Search


DASWG LAL Doxygen

Docs

How-To's
Technical
Software Docs
Minutes

Download

Browse CVS, Git, or SVN
Software Repositories
OS Security Updates
LIGO software virtual machine
VMware SL6 Install

Participate

SCCB - Software Change Control Board
Edit these pages
Sub-committees
Mailing List
Telecon

Projects

DMT
DQSEGDB
Glue
GraceDB
gstlal
LALSuite
LDAS Tools
LDG Client/Server
LDR
ligoDV
LIGOtools
LVAlert Administration
LVAlert
MatApps
Metaio
NDS Client
PyLAL
LSCSOFT VM

Legacy Projects

geopp
LDAS
LDM
LIGOtools
LSCGIS
Onasys
OSG-LIGO

How to Stop and Start the LSC segment database

Introduction

The components of the LSC segment database are reasonably robust against hard shutdowns of the hardware they are running on, but in normal circumstances it is important to cleanly shutdown the services before powering off or rebooting the machine.

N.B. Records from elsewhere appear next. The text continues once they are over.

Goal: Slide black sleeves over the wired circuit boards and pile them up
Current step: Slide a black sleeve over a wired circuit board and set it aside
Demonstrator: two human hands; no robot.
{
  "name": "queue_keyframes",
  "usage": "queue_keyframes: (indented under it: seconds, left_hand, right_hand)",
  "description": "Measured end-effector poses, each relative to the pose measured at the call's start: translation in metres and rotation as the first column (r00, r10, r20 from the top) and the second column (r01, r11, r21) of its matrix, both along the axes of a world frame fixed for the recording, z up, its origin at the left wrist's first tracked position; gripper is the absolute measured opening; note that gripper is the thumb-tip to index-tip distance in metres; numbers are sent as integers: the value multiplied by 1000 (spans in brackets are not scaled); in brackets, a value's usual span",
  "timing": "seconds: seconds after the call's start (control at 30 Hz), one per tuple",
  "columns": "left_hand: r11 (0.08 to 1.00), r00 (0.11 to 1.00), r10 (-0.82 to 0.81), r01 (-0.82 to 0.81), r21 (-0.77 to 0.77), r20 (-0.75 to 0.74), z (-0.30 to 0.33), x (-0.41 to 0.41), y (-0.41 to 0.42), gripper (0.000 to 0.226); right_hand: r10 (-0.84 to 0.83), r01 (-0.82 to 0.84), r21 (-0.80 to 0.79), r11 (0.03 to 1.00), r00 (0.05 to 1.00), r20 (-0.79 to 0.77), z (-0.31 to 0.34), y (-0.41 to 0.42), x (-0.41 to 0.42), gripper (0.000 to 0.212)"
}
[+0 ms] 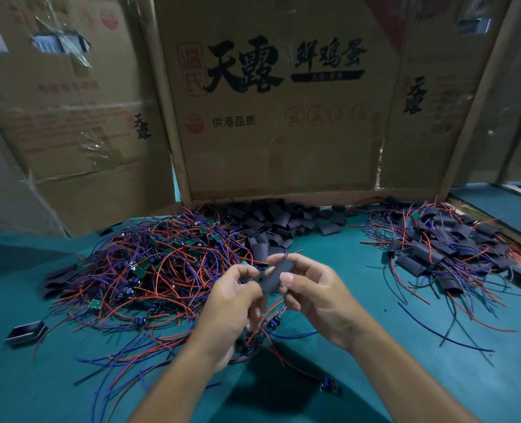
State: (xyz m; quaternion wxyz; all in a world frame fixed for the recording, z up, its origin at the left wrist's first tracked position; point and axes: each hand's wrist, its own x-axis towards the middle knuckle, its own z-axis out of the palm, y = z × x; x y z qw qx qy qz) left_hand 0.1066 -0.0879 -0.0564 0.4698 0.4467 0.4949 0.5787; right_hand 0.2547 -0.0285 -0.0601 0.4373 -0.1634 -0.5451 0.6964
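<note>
A black sleeve [276, 277] is held above the table's middle between both hands. My right hand [314, 291] grips its upper part with thumb and fingers. My left hand [236, 297] pinches at its lower end, where red and blue wires hang down from the hand; the board itself is hidden. To the left lies a tangled heap of wired green circuit boards [149, 264]. Loose empty black sleeves [283, 221] are heaped at the back centre. At the right sits a pile of sleeved boards [445, 248] with wires trailing out.
Green cloth [405, 377] covers the table. Cardboard boxes [277, 117] stand as a wall along the back. A small black open box [27, 331] lies at the front left. A stray component [329, 386] lies near my right forearm.
</note>
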Motion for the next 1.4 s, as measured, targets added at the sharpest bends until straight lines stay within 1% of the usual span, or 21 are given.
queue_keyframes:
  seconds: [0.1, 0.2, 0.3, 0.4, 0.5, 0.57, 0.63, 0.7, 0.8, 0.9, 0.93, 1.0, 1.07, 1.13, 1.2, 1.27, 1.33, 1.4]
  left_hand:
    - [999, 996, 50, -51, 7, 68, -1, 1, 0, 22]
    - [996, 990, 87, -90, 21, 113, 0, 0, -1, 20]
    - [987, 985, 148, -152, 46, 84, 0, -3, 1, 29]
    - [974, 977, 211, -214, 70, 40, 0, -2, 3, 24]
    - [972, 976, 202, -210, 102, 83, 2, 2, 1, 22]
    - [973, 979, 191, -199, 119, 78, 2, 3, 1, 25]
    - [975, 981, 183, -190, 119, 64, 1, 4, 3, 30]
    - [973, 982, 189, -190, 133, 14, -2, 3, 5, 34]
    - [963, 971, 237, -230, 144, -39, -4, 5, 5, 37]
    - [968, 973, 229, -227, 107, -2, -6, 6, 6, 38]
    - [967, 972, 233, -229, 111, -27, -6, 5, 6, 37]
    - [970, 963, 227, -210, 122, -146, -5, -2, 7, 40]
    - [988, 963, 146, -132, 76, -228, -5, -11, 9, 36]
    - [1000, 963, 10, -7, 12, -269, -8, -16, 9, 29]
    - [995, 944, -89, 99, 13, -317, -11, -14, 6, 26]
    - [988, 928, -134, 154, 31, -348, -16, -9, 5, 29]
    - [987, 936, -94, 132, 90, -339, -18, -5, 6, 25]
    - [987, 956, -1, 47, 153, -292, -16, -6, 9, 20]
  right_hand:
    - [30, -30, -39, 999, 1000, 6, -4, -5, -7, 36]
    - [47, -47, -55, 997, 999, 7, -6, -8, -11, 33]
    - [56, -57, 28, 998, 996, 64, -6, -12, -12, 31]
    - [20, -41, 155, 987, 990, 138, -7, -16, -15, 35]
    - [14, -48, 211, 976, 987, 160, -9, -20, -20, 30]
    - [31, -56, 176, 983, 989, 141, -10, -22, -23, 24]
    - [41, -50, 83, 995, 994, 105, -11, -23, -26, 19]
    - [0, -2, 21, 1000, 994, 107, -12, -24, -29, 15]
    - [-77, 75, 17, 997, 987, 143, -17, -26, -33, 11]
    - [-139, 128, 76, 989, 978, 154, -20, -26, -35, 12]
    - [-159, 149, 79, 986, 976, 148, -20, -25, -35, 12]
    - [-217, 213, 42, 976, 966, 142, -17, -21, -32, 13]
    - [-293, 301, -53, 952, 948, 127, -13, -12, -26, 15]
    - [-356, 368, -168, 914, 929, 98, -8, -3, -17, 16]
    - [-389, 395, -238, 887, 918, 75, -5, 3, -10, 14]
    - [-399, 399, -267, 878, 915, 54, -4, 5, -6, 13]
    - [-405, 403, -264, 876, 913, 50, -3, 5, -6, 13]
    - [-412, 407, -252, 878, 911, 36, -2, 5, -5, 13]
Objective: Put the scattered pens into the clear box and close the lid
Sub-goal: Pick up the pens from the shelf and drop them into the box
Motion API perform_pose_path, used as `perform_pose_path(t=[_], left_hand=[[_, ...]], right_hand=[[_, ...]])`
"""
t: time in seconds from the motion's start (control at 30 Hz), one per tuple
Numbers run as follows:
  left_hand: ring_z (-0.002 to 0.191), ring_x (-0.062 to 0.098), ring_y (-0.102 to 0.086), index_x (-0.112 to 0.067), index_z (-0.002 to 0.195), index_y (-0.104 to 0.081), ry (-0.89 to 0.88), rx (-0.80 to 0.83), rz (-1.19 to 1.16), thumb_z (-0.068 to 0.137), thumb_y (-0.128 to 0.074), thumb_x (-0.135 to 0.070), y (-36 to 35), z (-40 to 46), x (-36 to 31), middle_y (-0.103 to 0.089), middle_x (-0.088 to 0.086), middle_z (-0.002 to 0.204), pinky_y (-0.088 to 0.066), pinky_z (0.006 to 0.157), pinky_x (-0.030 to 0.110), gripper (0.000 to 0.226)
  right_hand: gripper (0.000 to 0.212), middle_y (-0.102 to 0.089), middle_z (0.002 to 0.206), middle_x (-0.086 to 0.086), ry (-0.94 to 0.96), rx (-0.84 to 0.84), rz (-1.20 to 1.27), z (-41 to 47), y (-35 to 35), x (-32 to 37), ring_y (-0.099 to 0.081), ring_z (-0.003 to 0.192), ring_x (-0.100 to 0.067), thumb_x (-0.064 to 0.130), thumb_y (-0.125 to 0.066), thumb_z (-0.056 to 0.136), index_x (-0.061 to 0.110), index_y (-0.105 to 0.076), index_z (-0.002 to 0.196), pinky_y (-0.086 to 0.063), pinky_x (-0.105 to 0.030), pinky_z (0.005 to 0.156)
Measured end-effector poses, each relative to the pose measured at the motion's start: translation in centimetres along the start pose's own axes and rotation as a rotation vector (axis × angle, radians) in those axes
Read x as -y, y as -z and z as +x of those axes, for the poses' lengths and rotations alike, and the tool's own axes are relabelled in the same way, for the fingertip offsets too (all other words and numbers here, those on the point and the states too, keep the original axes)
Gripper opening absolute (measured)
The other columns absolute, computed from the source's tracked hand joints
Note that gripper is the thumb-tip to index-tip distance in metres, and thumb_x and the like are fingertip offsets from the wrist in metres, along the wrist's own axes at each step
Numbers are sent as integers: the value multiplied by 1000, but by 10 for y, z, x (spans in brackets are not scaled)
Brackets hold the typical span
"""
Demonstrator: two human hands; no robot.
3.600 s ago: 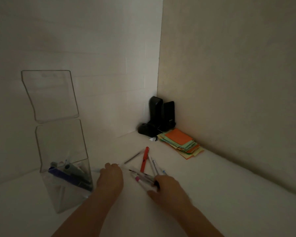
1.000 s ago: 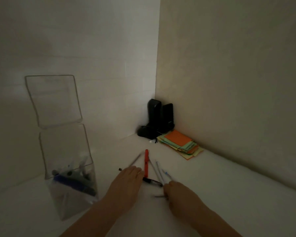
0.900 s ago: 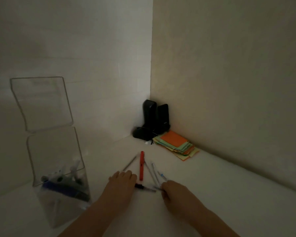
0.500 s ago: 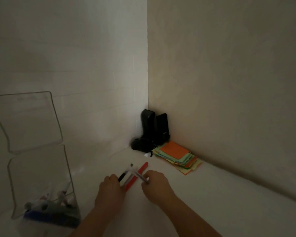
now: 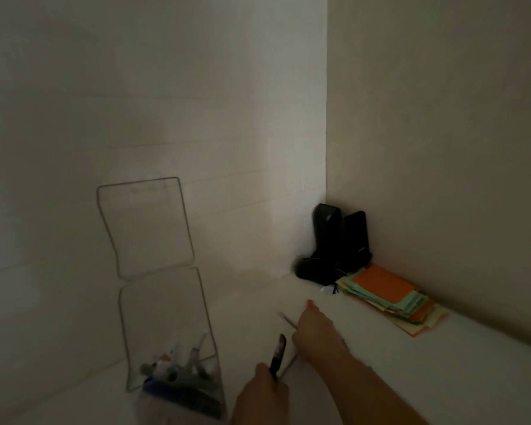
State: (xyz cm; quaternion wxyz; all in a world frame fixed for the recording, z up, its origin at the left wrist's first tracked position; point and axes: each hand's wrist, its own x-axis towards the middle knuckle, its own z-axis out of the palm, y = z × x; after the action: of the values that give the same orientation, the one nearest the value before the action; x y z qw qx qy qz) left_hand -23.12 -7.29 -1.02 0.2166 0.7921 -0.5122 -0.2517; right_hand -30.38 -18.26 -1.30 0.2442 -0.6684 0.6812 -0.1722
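Clear box: some pens in, lid open | left hand grips dark pen | right hand over tabletop pens, grip unclear.

Dim and grainy throughout, with muddy greys. Brightest on the wall strip just left of the room corner, fading darker farther left and right of it. Motion-smeared at both hands and the pens below the corner. Wide-angle bending of lines toward the frame edges.

A single head-worn camera looks forward and down, close over a white table, toward a wall corner.
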Motion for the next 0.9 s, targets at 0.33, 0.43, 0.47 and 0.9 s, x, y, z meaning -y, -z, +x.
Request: perform_pose_path(t=[0.33,0.43,0.47,0.9], left_hand=[[51,-5,-47,-15,74,-42,-333,220,-586,90,-42,-26,28,-53,25,-47,-9,61,-36,58,9,19],[43,0,-52,-12,83,-48,-493,101,-900,65,-53,-36,53,-78,27,-64,-3,50,-38,46,10,31],[42,0,-53,-11,84,-47,-559,42,-977,58,-55,-35,64,-82,25,-66,-3,52,-38,43,9,37],[90,20,-61,-14,88,-60,-464,-412,-984,89,-48,-4,156,-69,34,-66,0,82,-47,79,26,16]], right_hand=[[13,-43,59,-6,-56,222,892,-51,52,17,-40,52,-16,7,-41,87,5,-48,76,-31,-26,49],[27,-47,47,-5,21,421,1640,-81,79,41,-42,55,-20,-2,-30,88,10,-44,69,-33,-29,57],[28,-48,46,-4,77,454,1734,-91,85,53,-42,56,-20,-2,-29,89,11,-44,69,-35,-28,59],[14,-61,91,-5,490,201,992,-169,40,134,-57,83,-18,9,-46,92,10,-54,103,-53,-36,79]])
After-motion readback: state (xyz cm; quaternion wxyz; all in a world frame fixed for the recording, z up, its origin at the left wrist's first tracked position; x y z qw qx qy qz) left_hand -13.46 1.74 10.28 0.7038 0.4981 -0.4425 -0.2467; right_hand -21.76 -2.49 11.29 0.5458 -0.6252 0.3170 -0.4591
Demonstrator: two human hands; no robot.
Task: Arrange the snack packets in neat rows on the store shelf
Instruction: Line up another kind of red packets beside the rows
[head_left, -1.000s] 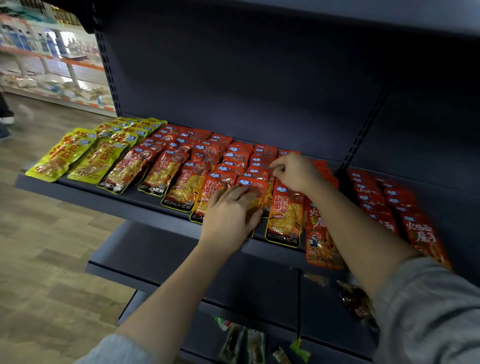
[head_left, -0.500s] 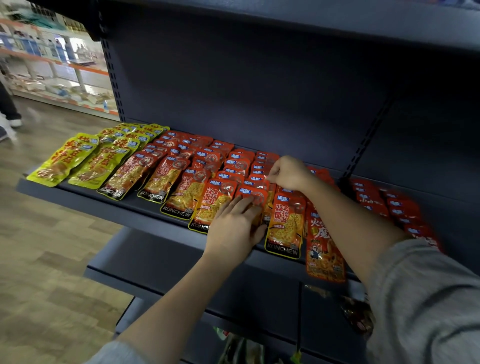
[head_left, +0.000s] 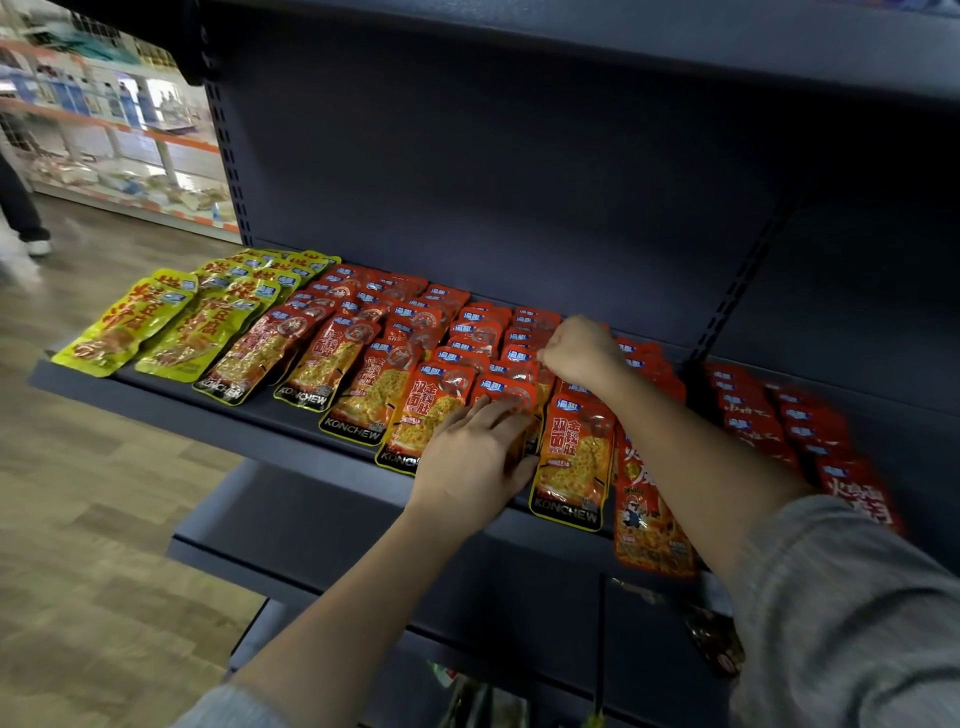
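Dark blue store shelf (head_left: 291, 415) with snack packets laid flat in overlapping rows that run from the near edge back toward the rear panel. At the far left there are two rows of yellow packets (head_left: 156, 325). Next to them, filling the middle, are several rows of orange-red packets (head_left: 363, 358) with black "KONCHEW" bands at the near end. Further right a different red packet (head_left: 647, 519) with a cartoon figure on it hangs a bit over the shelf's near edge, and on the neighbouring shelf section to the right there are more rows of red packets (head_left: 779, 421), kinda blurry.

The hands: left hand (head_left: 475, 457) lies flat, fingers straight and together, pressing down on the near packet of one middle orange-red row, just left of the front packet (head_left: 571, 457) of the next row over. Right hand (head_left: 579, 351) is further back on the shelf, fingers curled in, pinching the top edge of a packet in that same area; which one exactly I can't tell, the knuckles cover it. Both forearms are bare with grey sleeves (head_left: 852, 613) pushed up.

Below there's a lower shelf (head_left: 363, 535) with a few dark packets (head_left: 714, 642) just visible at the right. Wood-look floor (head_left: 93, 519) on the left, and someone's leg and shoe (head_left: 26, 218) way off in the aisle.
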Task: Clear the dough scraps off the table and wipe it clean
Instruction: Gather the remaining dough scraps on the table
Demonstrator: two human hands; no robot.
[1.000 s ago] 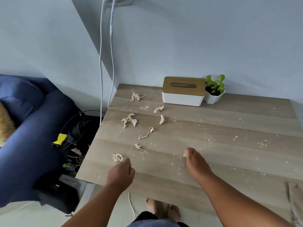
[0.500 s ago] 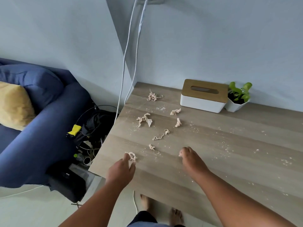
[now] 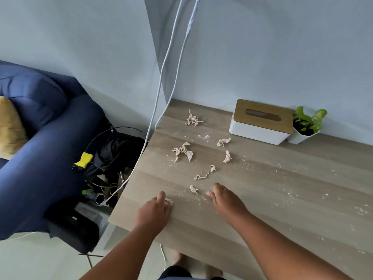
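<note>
Several pale dough scraps lie on the wooden table [image 3: 262, 199] near its left end: a stringy clump [image 3: 193, 120] at the back, a larger one [image 3: 183, 151], two small pieces [image 3: 223, 142] [image 3: 227, 157], a thin curl [image 3: 204, 174] and a tiny bit [image 3: 193, 189]. My left hand [image 3: 155, 212] sits near the front left edge, its fingers curled over one more scrap [image 3: 169, 202], which is mostly hidden. My right hand [image 3: 225, 201] rests fingertips-down on the table just right of the tiny bit, holding nothing. Flour specks dust the surface.
A white tissue box with a wooden lid [image 3: 261, 121] and a small potted plant [image 3: 307, 126] stand at the back against the wall. Two cables [image 3: 161, 93] hang down past the table's left edge. A blue sofa [image 3: 40, 158] and floor clutter [image 3: 113, 158] are left of the table.
The view has swung left and closer. My left hand has reached forward onto the nearest scrap and curled its fingers over it. My right hand has stayed resting on the table.
</note>
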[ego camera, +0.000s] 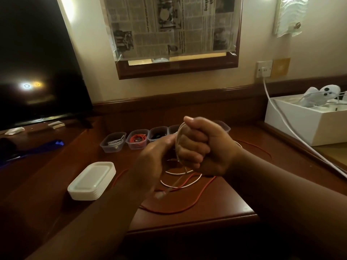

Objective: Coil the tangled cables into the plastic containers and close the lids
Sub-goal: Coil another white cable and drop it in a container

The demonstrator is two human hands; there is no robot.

Note that a single machine in the peer-to-peer network can be rebooted with affecting the other two peers.

The steps below to shutdown and restart the services should be run as the user ldbd with the exception of semaphore allocation step which should be done as root.

Stopping the LSC segment database

The procedure for stopping the LSC segment database is as follows:

  1. Shutdown the ldbdd processes for LSCsegFindServer and LDBDServer.,
  2. Shutdown the Q replication capture and apply programs.
  3. Shutdown the WebSphere MQ channels, queue managers and listeners.
  4. Clean IPC.
  5. Stop DB2.
To accomplish this, perform the following steps:
  1. First shutdown the LSCsegFindServer, LSCsegFindServerDev, and LDBDServer which servers the DMT by sending the processes a SIGTERM. For example:
    [ldbd@ldas-cit ~]$ ps -ef | grep ldbdd
    ldbd 12839  1  0  Jun 11 ?  2:02 /usr/bin/python /usr1/ldbd/glue-1-17/bin/ldbdd -d -c /export/ldbd/etc/ldbdserver.ini
    ldbd 13058  1  0  Jun 11 ?  3:25 /usr/bin/python /usr1/ldbd/glue-1-17/bin/ldbdd -d -c /export/ldbd/etc/lscsegfindserver.ini
    ldbd 13261  1  0  Jun 11 ?  2:20 /usr/bin/python /usr1/ldbd/glue-1-17/bin/ldbdd -d -c /export/ldbd/etc/lscsegfindserverdev.ini
    kill -TERM 12839
    kill -TERM 13058
    kill -TERM 13261
    
    At the observatories, there is also an additional LDBDServer process for the trigger database:
    ldbd 13305  1  0  Jun 11 ?  1:51 /usr/bin/python /usr1/ldbd/glue-1-17/bin/ldbdd -d -c /export/ldbd/etc/trgserver.ini
    
    This process should also be sent a SIGTERM.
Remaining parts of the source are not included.